106 entry daha
  • çilekeş anamın yapmama imkan vermediği pack.

    allah var sporcu bir insanım. haftada iki idmanım bir maçım olur. onun dışında iki gün de kendim idman yaparım. koş desen koşar tut desen tutarım, dipçik gibi adamımdır evelallah. fakat body building gibi şeylerle işim olmadı hiç. şekle girmek merakına düşmedim. sağlıklı olayım, sporumu yapıp sosyalleşeyim yetti bana hep.
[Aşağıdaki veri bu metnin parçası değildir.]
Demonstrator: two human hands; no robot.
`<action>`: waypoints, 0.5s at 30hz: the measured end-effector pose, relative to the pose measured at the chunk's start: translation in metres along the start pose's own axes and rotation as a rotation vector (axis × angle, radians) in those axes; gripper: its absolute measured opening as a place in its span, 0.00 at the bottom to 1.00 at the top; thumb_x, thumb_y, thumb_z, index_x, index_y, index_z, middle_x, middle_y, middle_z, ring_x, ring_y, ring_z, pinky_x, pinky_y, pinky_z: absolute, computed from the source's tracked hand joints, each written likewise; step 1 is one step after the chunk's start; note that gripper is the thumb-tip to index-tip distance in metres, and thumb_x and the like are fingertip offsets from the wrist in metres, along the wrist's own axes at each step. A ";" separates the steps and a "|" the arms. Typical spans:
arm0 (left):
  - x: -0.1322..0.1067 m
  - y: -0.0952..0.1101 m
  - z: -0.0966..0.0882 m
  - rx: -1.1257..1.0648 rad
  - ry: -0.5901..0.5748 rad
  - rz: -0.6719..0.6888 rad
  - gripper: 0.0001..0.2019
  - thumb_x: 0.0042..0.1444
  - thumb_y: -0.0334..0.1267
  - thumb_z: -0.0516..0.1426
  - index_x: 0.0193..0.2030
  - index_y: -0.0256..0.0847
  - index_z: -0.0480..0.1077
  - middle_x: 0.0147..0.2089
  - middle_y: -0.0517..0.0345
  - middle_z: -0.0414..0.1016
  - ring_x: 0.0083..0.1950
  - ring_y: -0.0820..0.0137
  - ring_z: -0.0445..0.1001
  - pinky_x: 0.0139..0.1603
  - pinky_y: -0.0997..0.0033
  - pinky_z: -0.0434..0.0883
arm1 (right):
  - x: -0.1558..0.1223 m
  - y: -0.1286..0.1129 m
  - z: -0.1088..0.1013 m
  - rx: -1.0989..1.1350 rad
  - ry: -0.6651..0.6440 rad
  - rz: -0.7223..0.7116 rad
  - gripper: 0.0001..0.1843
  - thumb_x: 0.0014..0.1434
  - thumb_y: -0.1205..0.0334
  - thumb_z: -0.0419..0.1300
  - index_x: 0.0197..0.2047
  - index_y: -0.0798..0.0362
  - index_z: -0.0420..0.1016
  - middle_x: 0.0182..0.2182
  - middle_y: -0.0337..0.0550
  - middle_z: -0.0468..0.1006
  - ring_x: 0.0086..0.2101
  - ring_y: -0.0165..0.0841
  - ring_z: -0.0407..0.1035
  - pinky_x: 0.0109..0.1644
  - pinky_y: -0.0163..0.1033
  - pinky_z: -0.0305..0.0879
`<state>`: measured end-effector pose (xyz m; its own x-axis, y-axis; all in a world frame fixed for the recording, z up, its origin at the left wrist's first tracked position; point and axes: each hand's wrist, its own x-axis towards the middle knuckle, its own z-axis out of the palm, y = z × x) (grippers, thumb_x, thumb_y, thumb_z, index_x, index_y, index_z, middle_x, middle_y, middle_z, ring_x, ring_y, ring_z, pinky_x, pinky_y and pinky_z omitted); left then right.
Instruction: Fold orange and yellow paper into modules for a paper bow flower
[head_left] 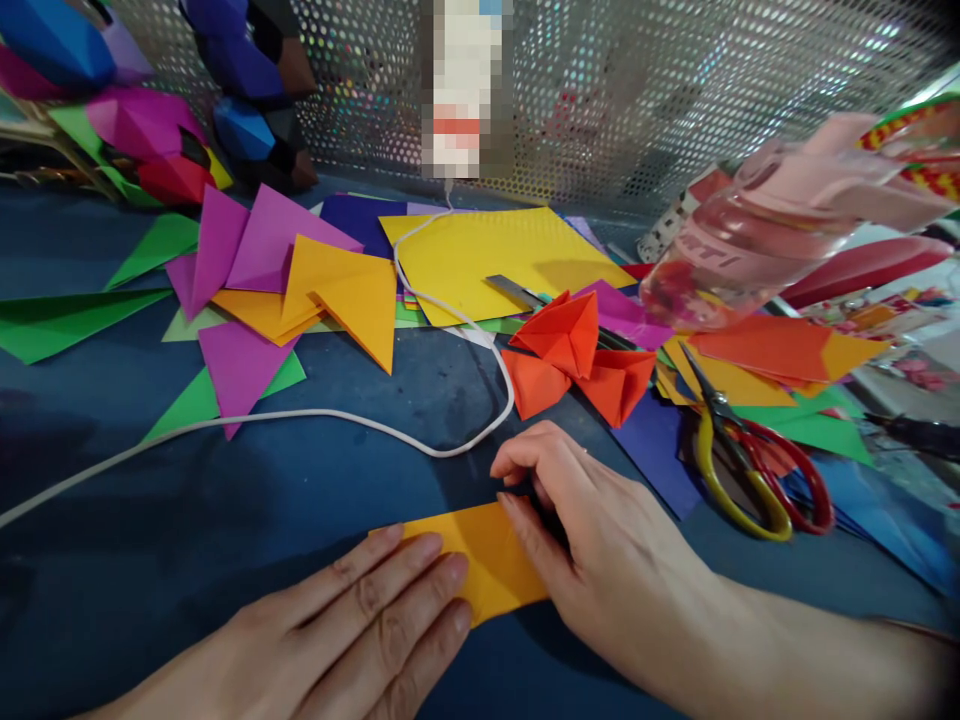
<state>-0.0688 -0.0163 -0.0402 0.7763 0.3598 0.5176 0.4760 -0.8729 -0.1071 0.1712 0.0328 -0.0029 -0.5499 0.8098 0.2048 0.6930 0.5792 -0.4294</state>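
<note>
A folded orange-yellow strip of paper [499, 560] lies on the blue tabletop in front of me. My left hand [375, 620] rests flat over its left part, fingers stretched out and side by side. At the right end of the strip is my right hand [592, 540], its thumb against the paper near the top edge. The index finger curls above the thumb with a gap between them; the other fingers are mostly hidden behind. Just beyond this hand sit several folded orange-red paper pieces [559, 335].
A white cable [322, 412] loops across the table. Scissors [739, 440] and a pink bottle [750, 240] stand right. Folded purple [247, 370], green [67, 320] and orange pieces [345, 285] lie left, yellow sheets [487, 260] behind. A perforated metal panel [637, 90] bounds the back.
</note>
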 end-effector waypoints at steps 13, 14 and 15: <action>0.003 0.002 -0.008 -0.001 -0.053 -0.023 0.18 0.68 0.45 0.53 0.58 0.37 0.72 0.61 0.57 0.74 0.62 0.63 0.71 0.69 0.64 0.62 | -0.003 0.003 -0.004 0.029 -0.038 -0.059 0.13 0.63 0.76 0.48 0.44 0.52 0.67 0.41 0.44 0.73 0.42 0.36 0.69 0.43 0.40 0.70; 0.002 0.001 -0.007 0.001 -0.060 0.002 0.19 0.68 0.46 0.53 0.58 0.36 0.71 0.61 0.56 0.74 0.63 0.62 0.70 0.69 0.63 0.62 | -0.002 0.004 -0.005 0.068 -0.047 -0.029 0.13 0.64 0.76 0.48 0.45 0.52 0.67 0.41 0.44 0.73 0.42 0.35 0.69 0.43 0.40 0.70; 0.001 -0.001 -0.006 0.002 -0.054 0.015 0.20 0.68 0.47 0.53 0.58 0.36 0.71 0.62 0.55 0.73 0.63 0.62 0.70 0.69 0.63 0.63 | -0.001 0.005 -0.008 0.113 -0.049 0.002 0.13 0.64 0.76 0.47 0.45 0.52 0.66 0.41 0.43 0.72 0.41 0.33 0.69 0.43 0.39 0.70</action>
<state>-0.0711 -0.0169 -0.0349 0.8044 0.3637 0.4698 0.4646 -0.8779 -0.1160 0.1788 0.0353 0.0014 -0.5730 0.8034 0.1619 0.6382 0.5613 -0.5268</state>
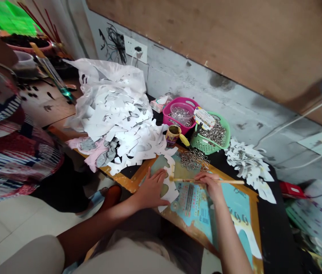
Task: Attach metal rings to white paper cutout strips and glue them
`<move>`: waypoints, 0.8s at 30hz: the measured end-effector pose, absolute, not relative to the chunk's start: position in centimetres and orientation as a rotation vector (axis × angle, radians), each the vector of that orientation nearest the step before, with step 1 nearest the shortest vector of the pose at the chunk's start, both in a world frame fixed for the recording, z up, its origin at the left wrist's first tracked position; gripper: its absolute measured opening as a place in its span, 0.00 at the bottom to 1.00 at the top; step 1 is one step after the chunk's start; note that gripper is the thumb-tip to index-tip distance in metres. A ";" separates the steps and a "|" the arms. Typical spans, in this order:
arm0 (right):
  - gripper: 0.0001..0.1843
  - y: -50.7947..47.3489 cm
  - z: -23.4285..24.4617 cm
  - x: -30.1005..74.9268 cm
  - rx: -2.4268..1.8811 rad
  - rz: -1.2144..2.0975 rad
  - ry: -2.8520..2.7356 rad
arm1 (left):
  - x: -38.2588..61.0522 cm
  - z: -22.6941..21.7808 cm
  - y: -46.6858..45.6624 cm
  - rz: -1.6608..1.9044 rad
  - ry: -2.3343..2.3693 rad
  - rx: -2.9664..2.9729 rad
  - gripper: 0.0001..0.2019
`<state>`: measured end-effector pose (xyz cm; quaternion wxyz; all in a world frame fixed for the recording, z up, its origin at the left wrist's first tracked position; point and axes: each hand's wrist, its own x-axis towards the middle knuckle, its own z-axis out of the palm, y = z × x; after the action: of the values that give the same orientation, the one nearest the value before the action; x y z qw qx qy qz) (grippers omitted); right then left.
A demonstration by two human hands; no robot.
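- Right hand [210, 185]: closed, pinching a thin wooden brush [230, 182] along its handle.
- Brush: long axis nearly level across the view, bristle end pointing to 9 o'clock, handle end to 3 o'clock. The tip is small; its state is hard to make out.
- Left hand [151, 189]: open, pressed flat on a white paper cut-out [170, 193], which lies just beside the brush tip.
- Printed board [229, 208]: blue with a yellow-brown border, under both hands, on a black table [275, 217].
- At 12 o'clock: patterned cup [173, 135], pink basket [178, 114].
- At 1 o'clock: green basket [219, 137] heaped with metal rings [213, 133].
- At 12 o'clock, near the hands: loose rings [192, 159].
- At 10 o'clock: white plastic bag [112, 74] under a pile of paper scraps [115, 121].
- At 3 o'clock: more scraps [249, 167].
- At 9 o'clock: striped cloth [9, 152].
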<state>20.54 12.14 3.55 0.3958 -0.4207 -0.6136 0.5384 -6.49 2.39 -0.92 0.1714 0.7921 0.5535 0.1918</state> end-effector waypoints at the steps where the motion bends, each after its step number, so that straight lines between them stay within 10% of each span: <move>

    geçenlerde dambıl aldım. dedim ki kol mol çalışırım. hem ne zararı olur azcık dambıl kaldırmanın? bir heves başladım. gayet de iyi gidiyor. dambıl çalışırken de açıyorum youtube'dan kaşlı gözlü döşü kıllı abileri, onlar ne yapıyorsa ben de yapıyorum falan. sonra baktım abilerin karınları elle çizilmiş gibi. arzum tost makinesinin ızgaraları gibi dizili duruyor.

    dedim neden olmasın?

    hem sağlık hem spor hem de kız arkadaşıma göbeğimdeki ızgaralardan çeşitli kahvaltılıklar sunma ihtimali.. birinde nutella, diğerinde bal, balın hemen altında kaymak. karıştırmak isterse tahin, pekmez. beybiler beybiler...

    ekmeği neyin kestim direkt. çünkü bütün six pack yapmaya çalışanlar ama yapamayanlar bilir ki siz pack sadece çalışmak değil aynı zamanda doğru beslenmektir. bir yandan da açtım yine vidyoları. mekiktir, yer bisikletidir ne kadar bokum hareket varsa başladım yapmaya. gayet güzel gidiyor her şey. ama bir adım gelişme olmuyor. olamaz da. neden mi?

    sabah kalkıyorum. fedakar anam kahvaltıda akıtma yapmış. akıtma mı? o da ne pis köylü? dediğiniz duyuyor ve pancake gibi düşün amın oğlu diye kibarca karşılık veriyorum. kahvaltıyı ekmek yemeden yapmaya çalışırken ansızın çıkıp gelen akıtma bütün planlarımı mahvediyor.

    akıtmayı yeterince çay içerek sindirmeyi başardıktan sonra öğleden sonra benim güzel anam ev poğaçası yapıyor. sıcak sıcak 3-4 tane gömüyorum. karnımda bir önceki günün egzersizlerinin ağrıları ve sızıları devam ederken bir yandan da ağzımda tuttuğum koca poğaça parçasını çayla yıkamaya çalışıyorum. inanılmaz bir tat ama öyle yargılamayın hemen.

    bunu yedikten sonra koşmak farz oluyor. gidip dere bayır koşuyorum. uzaktan bakıldığında bir atı andıracak kadar tıslamaya başladıktan sonra eve dönüyorum. kapıdan içeri adımımı attığım anda burnuma bir koku geliyor.

    kızartma!

    -"yavrum patlıcan kızarttım, sen seversin."

    severim güzel anam, çilekeş anam, garibanam. severim ama severim diye yapmanın ne manası var şimdi? köpekler de çikolatayı çok seviyor da veriyorlar mı köpeklere çikolata? vermiyorlar. sen de bana vermesen keşke. nitekim böyle böyle kaybedilen bir davadır benim için six pack.

    burnuma kokular geliyor, peynirli börek mi lan o yoksa? elveda beybiler.